**What is required**
Could you set down the lines below, from the one containing "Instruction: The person" through the final line, exactly as written?

**Collected data**

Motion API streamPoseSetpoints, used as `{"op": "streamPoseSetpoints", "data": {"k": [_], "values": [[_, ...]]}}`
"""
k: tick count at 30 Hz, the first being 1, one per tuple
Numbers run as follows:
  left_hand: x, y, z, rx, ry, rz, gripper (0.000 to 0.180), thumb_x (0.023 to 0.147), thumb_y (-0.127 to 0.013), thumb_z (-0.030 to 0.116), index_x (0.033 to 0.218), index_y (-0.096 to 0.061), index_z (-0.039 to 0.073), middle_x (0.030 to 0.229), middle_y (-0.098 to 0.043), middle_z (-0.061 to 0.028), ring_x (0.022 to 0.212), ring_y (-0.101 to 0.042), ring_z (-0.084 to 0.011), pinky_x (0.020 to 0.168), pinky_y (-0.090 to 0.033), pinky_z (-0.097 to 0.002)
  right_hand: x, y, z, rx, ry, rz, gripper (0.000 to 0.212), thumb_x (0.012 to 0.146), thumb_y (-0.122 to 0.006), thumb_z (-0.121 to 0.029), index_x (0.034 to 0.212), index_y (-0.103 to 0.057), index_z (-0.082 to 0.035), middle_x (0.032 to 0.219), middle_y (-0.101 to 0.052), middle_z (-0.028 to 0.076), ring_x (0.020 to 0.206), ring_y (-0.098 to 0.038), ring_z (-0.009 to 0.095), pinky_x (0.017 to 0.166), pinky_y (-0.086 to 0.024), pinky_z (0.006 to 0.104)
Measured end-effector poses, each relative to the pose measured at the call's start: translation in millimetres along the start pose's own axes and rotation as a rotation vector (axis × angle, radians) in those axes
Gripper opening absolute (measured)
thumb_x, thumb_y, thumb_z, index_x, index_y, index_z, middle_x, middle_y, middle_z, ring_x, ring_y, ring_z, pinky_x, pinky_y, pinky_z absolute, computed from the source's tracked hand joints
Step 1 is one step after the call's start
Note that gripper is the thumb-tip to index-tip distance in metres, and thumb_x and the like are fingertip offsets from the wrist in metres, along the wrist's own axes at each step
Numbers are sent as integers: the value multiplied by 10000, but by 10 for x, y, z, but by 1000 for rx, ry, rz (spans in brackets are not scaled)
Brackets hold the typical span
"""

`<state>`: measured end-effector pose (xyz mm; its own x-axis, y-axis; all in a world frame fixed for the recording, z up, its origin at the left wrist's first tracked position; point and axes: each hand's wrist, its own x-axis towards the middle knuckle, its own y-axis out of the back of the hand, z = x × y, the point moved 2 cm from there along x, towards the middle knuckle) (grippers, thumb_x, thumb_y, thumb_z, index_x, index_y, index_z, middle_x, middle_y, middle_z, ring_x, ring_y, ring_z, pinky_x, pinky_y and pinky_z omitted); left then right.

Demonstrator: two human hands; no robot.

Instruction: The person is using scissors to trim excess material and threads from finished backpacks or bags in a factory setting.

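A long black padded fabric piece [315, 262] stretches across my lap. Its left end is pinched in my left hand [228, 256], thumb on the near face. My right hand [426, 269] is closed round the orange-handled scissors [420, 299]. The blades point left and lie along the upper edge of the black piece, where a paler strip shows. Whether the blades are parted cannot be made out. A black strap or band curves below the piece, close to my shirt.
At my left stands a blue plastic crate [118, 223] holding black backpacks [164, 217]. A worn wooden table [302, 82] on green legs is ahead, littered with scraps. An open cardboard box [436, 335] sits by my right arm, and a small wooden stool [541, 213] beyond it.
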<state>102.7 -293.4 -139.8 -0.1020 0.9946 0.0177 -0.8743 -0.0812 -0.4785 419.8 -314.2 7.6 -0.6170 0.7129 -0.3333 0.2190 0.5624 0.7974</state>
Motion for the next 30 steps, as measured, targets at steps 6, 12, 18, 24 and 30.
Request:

**Solution for this problem**
Instruction: The person is using scissors to trim excess material and threads from finished backpacks or bags in a factory setting.

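A long black padded fabric piece [315, 262] stretches across my lap. Its left end is pinched in my left hand [228, 256], thumb on the near face. My right hand [426, 269] is closed round the orange-handled scissors [420, 299]. The blades point left and lie along the upper edge of the black piece, where a paler strip shows. Whether the blades are parted cannot be made out. A black strap or band curves below the piece, close to my shirt.
At my left stands a blue plastic crate [118, 223] holding black backpacks [164, 217]. A worn wooden table [302, 82] on green legs is ahead, littered with scraps. An open cardboard box [436, 335] sits by my right arm, and a small wooden stool [541, 213] beyond it.
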<state>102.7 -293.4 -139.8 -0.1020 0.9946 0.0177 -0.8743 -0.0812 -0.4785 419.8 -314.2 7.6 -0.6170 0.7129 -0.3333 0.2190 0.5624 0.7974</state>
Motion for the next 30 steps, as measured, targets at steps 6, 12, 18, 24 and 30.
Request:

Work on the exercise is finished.